### [AIM OF THE EXERCISE]
From the first line of the listing below to the line containing "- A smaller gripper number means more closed", write out everything exactly. No pictures.

Top of COLLECTED DATA

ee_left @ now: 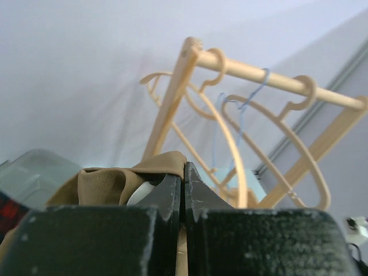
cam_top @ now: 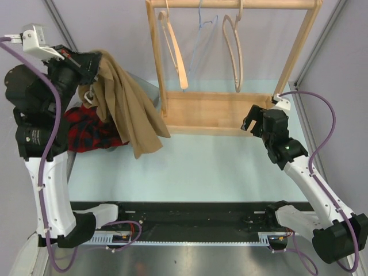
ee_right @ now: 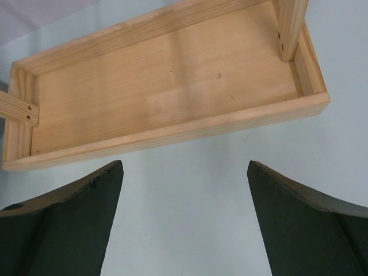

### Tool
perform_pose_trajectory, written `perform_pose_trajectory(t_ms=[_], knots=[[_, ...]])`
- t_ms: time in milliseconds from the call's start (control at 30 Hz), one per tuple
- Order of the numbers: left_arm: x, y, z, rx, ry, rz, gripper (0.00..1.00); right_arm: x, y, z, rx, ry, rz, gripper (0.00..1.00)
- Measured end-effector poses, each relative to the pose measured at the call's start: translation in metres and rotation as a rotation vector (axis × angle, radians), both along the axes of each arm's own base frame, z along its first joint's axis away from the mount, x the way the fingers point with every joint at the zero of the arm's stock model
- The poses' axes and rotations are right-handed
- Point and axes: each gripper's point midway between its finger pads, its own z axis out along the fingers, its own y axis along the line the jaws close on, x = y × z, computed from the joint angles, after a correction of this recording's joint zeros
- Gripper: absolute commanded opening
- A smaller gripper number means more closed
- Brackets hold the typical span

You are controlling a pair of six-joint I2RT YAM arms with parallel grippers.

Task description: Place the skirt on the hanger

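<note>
The tan skirt (cam_top: 129, 109) hangs in long folds from my left gripper (cam_top: 96, 62), which is raised high at the left. In the left wrist view that gripper (ee_left: 184, 168) is shut on a fold of the skirt (ee_left: 112, 184). Two wooden hangers (cam_top: 174, 52) (cam_top: 234, 54) and a thin blue wire hanger (cam_top: 202, 31) hang from the rack's top bar (cam_top: 230, 4). They sit to the right of the skirt, apart from it. My right gripper (cam_top: 248, 122) is low by the rack's base and stands open (ee_right: 185, 168) over bare table.
The wooden rack's base tray (ee_right: 167, 86) lies just beyond my right fingers. A red plaid garment (cam_top: 86, 133) lies below the hanging skirt at the left, beside a grey bin (cam_top: 146, 87). The rack's upright post (cam_top: 156, 57) is near the skirt.
</note>
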Motion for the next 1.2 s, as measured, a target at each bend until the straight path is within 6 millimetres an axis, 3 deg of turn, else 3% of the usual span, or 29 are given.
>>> perform_pose_trajectory(t_ms=[100,167,300,367,500,600,667,833,900,933,1033,1100,1133,1200], knots=[[-0.017,-0.011,0.015,-0.003,-0.053,-0.067,0.0,0.0,0.0,0.001,0.001,-0.001,0.0,0.94],[-0.026,-0.022,0.013,-0.006,-0.069,-0.124,0.0,-0.001,0.0,-0.001,-0.002,0.009,0.001,0.95],[-0.03,-0.054,-0.029,0.006,-0.008,-0.257,0.0,-0.004,0.001,-0.006,-0.002,0.031,0.007,0.96],[-0.027,-0.072,-0.061,0.021,0.054,-0.319,0.0,-0.005,0.001,-0.008,-0.002,0.04,0.007,0.99],[-0.016,-0.117,-0.154,0.069,0.238,-0.423,0.0,-0.01,0.0,-0.01,0.0,0.054,0.006,1.0],[-0.013,-0.156,-0.237,0.131,0.414,-0.479,0.0,-0.019,0.0,-0.007,0.011,0.038,0.014,1.0],[-0.017,-0.182,-0.277,0.175,0.491,-0.515,0.0,-0.027,0.0,-0.005,0.02,0.02,0.026,1.0],[-0.028,-0.25,-0.344,0.287,0.588,-0.595,0.0,-0.041,0.007,0.0,0.049,-0.01,0.076,0.99],[-0.033,-0.272,-0.369,0.329,0.626,-0.626,0.12,-0.044,0.01,-0.001,0.056,-0.002,0.091,0.99],[-0.033,-0.28,-0.38,0.346,0.644,-0.634,0.37,-0.045,0.011,-0.003,0.06,0.006,0.095,0.99],[-0.029,-0.285,-0.405,0.395,0.682,-0.627,0.69,-0.051,0.014,-0.011,0.069,0.028,0.105,0.98],[-0.024,-0.281,-0.409,0.42,0.686,-0.602,0.76,-0.056,0.015,-0.015,0.076,0.041,0.105,0.98],[-0.022,-0.279,-0.406,0.429,0.675,-0.593,0.85,-0.058,0.014,-0.016,0.08,0.047,0.105,0.98],[-0.018,-0.276,-0.395,0.436,0.641,-0.573,0.88,-0.062,0.015,-0.018,0.085,0.054,0.106,0.98]])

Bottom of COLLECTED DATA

### [RESPONSE TO THE TASK]
ee_left @ now: 
cam_top @ now: 
ee_right @ now: 

### Tool
perform_pose_trajectory, written `perform_pose_trajectory(t_ms=[_], knots=[[_, ...]])`
- t_ms: time in milliseconds from the call's start (control at 30 Hz), one per tuple
- Order of the numbers: left_arm: x, y, z, rx, ry, rz, gripper (0.00..1.00); right_arm: x, y, z, rx, ry, rz, gripper (0.00..1.00)
- Measured end-effector poses, each relative to the pose measured at the call's start: translation in metres and rotation as a rotation vector (axis × angle, radians), both along the axes of each arm's own base frame, z along its first joint's axis away from the mount, x the way the fingers point with every joint at the zero of the arm's stock model
- The poses' axes and rotations are right-handed
- Point and axes: each gripper's point midway between its finger pads, its own z axis out along the fingers, its own y axis along the line the jaws close on, x = y × z, computed from the joint angles, after a correction of this recording's joint zeros
- Gripper: absolute commanded opening
- A smaller gripper number means more closed

No further output is needed for the exercise.